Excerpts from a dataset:
|---|

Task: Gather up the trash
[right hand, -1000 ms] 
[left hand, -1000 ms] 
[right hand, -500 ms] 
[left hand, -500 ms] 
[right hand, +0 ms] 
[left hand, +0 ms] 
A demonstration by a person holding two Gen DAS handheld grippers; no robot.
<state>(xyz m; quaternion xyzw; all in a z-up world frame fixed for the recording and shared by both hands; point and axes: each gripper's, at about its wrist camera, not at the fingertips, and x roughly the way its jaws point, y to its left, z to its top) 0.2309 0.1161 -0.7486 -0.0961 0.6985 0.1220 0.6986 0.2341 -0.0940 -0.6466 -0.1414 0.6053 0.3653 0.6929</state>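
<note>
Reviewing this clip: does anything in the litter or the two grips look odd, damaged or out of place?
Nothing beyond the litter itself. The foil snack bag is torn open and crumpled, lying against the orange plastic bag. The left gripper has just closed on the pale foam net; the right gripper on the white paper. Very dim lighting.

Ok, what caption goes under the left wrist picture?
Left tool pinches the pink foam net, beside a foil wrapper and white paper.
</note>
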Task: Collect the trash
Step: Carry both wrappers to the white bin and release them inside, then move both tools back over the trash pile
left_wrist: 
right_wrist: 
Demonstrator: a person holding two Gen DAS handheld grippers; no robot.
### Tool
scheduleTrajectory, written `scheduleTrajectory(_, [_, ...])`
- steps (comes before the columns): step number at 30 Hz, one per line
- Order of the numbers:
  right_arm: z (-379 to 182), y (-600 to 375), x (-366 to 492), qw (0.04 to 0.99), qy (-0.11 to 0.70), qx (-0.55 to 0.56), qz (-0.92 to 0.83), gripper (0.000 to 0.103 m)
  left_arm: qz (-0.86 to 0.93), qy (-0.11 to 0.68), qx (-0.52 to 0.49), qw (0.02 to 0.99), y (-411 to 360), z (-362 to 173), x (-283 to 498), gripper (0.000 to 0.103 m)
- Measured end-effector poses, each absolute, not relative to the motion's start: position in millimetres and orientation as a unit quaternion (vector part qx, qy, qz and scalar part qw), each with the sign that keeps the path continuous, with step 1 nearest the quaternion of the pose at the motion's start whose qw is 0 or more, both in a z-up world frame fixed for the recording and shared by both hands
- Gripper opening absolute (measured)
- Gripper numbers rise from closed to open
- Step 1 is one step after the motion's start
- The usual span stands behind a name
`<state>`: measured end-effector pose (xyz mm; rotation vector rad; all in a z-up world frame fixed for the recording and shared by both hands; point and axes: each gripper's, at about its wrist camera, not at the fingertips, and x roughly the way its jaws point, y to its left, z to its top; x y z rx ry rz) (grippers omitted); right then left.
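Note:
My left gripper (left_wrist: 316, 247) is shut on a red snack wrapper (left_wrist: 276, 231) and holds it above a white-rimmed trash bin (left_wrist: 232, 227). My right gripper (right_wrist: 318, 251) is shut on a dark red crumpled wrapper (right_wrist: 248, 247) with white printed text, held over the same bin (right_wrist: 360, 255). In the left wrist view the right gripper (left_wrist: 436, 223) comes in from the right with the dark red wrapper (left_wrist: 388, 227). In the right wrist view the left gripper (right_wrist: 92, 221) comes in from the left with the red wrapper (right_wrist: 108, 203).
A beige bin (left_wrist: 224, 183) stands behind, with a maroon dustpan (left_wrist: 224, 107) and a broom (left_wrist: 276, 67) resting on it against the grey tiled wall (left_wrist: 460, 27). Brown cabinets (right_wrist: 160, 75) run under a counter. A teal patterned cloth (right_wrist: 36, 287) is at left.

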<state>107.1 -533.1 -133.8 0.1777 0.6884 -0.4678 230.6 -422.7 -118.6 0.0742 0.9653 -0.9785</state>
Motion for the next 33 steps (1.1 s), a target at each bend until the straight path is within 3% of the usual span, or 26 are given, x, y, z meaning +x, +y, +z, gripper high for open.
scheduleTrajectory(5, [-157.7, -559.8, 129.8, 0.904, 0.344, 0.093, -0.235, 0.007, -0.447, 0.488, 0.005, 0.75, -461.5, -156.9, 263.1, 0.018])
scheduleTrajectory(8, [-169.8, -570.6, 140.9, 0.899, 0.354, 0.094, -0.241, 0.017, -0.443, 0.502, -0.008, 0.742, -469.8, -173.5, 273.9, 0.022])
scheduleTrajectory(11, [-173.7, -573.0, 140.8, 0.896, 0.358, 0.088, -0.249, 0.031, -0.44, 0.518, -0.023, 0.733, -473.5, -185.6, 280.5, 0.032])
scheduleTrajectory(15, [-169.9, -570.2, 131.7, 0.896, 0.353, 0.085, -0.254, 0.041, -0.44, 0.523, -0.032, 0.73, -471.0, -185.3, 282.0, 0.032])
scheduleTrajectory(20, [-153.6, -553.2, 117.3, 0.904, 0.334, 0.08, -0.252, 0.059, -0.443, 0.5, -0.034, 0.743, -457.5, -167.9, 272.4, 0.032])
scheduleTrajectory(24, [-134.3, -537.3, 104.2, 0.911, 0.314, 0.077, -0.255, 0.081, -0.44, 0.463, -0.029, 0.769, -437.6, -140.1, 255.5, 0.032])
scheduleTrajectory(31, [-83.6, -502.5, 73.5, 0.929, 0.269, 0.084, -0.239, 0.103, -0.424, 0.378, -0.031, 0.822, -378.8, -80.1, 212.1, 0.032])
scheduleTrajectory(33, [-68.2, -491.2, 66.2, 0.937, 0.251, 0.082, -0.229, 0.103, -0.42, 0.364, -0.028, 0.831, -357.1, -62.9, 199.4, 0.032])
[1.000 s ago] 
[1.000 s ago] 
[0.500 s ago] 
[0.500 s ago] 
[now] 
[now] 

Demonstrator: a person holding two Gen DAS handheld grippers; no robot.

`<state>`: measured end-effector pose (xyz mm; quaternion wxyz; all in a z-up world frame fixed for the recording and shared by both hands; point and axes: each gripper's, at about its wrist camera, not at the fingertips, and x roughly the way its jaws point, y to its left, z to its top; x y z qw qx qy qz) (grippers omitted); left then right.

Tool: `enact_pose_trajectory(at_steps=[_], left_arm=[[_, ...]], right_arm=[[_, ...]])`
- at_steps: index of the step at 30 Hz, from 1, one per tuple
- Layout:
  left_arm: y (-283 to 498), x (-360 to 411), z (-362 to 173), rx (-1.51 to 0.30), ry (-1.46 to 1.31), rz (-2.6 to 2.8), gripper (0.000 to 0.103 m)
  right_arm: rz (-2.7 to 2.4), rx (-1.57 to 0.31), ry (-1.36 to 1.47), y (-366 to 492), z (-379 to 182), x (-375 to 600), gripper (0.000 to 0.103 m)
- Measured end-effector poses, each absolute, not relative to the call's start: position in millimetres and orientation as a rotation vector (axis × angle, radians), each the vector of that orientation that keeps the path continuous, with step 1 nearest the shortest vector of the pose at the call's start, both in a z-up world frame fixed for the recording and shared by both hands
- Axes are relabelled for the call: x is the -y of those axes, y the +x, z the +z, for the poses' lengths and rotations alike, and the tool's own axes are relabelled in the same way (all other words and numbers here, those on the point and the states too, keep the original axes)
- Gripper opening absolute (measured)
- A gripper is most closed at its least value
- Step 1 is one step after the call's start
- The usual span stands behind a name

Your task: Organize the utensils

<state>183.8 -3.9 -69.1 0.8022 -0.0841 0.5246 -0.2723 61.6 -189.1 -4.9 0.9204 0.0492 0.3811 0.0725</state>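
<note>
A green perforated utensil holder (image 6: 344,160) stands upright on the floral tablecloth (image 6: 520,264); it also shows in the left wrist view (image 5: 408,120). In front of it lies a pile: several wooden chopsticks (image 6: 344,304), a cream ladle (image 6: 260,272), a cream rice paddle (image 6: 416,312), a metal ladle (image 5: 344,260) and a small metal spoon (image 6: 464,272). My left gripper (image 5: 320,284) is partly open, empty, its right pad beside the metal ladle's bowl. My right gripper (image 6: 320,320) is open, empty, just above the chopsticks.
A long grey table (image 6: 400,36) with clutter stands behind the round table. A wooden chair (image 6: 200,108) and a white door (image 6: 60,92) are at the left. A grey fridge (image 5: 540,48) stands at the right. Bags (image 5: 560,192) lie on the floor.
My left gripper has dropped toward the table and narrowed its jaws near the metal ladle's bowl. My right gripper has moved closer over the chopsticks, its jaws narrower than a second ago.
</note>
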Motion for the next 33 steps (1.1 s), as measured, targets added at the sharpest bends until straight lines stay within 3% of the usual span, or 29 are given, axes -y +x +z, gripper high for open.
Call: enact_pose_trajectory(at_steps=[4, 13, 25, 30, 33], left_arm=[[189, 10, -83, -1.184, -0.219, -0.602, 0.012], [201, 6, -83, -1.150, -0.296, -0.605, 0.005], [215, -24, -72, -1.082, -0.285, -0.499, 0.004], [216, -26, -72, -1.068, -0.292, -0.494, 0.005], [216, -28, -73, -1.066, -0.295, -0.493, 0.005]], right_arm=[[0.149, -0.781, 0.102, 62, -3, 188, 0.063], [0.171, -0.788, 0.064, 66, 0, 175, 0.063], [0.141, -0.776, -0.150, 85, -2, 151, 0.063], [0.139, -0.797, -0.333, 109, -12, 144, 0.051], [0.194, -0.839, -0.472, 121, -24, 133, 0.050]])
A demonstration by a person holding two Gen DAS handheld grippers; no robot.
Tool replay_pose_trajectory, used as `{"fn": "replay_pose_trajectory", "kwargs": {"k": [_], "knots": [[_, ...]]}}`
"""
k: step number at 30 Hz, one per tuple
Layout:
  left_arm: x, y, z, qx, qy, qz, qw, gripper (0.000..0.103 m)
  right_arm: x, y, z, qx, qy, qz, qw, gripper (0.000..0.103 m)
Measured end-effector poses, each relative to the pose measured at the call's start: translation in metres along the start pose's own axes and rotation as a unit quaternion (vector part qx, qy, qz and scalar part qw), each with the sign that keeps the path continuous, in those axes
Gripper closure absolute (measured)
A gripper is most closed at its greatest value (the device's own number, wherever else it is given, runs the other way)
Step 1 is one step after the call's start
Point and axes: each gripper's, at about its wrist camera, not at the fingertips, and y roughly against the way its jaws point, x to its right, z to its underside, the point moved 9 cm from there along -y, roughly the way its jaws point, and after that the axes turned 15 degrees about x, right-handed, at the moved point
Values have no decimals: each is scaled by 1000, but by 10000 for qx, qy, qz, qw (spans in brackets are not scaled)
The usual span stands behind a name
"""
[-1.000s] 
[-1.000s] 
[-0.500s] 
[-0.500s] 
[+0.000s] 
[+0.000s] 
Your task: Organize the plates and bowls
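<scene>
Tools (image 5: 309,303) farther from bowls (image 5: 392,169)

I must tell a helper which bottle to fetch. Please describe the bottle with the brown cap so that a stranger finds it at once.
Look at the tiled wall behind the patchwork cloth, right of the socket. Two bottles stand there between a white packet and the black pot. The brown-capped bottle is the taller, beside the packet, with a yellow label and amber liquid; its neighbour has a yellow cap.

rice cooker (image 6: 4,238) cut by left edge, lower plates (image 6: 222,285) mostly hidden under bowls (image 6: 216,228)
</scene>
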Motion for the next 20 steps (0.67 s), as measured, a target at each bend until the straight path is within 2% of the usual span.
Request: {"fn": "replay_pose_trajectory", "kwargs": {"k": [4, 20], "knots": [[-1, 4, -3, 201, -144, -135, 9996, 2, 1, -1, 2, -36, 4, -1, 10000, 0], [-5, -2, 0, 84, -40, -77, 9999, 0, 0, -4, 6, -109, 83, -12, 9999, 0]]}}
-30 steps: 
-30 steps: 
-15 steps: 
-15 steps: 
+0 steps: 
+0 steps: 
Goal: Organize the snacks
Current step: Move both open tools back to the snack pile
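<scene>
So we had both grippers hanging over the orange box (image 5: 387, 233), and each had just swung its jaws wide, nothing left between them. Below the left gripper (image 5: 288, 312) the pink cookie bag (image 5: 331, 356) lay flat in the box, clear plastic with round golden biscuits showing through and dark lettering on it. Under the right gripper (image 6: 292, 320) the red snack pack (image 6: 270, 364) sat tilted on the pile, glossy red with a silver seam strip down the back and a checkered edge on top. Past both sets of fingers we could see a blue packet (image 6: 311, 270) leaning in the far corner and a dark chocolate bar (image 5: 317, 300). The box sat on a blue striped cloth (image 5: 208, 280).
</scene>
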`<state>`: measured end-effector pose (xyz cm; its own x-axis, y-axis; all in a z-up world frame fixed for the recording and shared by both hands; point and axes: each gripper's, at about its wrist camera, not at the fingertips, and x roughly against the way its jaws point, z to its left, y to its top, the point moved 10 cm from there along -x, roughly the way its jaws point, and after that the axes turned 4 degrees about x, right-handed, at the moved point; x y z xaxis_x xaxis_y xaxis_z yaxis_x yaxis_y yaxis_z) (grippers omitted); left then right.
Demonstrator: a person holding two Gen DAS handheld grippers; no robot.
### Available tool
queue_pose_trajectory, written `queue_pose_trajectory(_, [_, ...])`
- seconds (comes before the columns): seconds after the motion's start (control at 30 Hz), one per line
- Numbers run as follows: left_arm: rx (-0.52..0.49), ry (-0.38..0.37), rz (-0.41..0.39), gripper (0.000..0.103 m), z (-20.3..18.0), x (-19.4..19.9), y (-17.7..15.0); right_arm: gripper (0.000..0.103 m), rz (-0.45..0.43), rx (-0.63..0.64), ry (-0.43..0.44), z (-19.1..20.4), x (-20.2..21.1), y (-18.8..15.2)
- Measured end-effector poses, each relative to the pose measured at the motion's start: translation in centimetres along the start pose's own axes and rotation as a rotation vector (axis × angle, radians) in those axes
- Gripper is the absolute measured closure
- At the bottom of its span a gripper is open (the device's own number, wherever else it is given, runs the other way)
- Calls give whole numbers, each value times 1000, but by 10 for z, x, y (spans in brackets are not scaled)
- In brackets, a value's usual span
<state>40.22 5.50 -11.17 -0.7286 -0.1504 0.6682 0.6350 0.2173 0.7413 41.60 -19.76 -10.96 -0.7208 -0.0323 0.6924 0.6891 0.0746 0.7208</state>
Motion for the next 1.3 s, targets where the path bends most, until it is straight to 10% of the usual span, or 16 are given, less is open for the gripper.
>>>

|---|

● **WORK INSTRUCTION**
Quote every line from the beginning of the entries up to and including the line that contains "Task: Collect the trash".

● **WRITTEN RESPONSE**
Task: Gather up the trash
[right hand, -1000 ms] 
[left hand, -1000 ms] 
[right hand, -500 ms] 
[left hand, -500 ms] 
[right hand, +0 ms] 
[left hand, +0 ms] 
A demonstration by a person holding two Gen DAS handheld grippers; no robot.
<state>(xyz m; quaternion xyzw; all in a z-up world frame fixed for the recording and shared by both hands; point and axes: each gripper's, at about its wrist camera, not at the fingertips, and x roughly the way its jaws point, y to its left, z to its top) 0.2309 0.1161 -0.7486 -0.0961 0.6985 0.1220 0.6986 0.2341 -0.0940 -0.6466 -0.1414 0.6053 0.3653 0.6929</state>
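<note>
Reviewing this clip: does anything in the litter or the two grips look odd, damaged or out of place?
Nothing beyond the litter itself. The foil snack bag is torn open and crumpled, lying against the orange plastic bag. The left gripper has just closed on the pale foam net; the right gripper on the white paper. Very dim lighting.

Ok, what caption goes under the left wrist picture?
Left tool pinches the pink foam net, beside a foil wrapper and white paper.
</note>
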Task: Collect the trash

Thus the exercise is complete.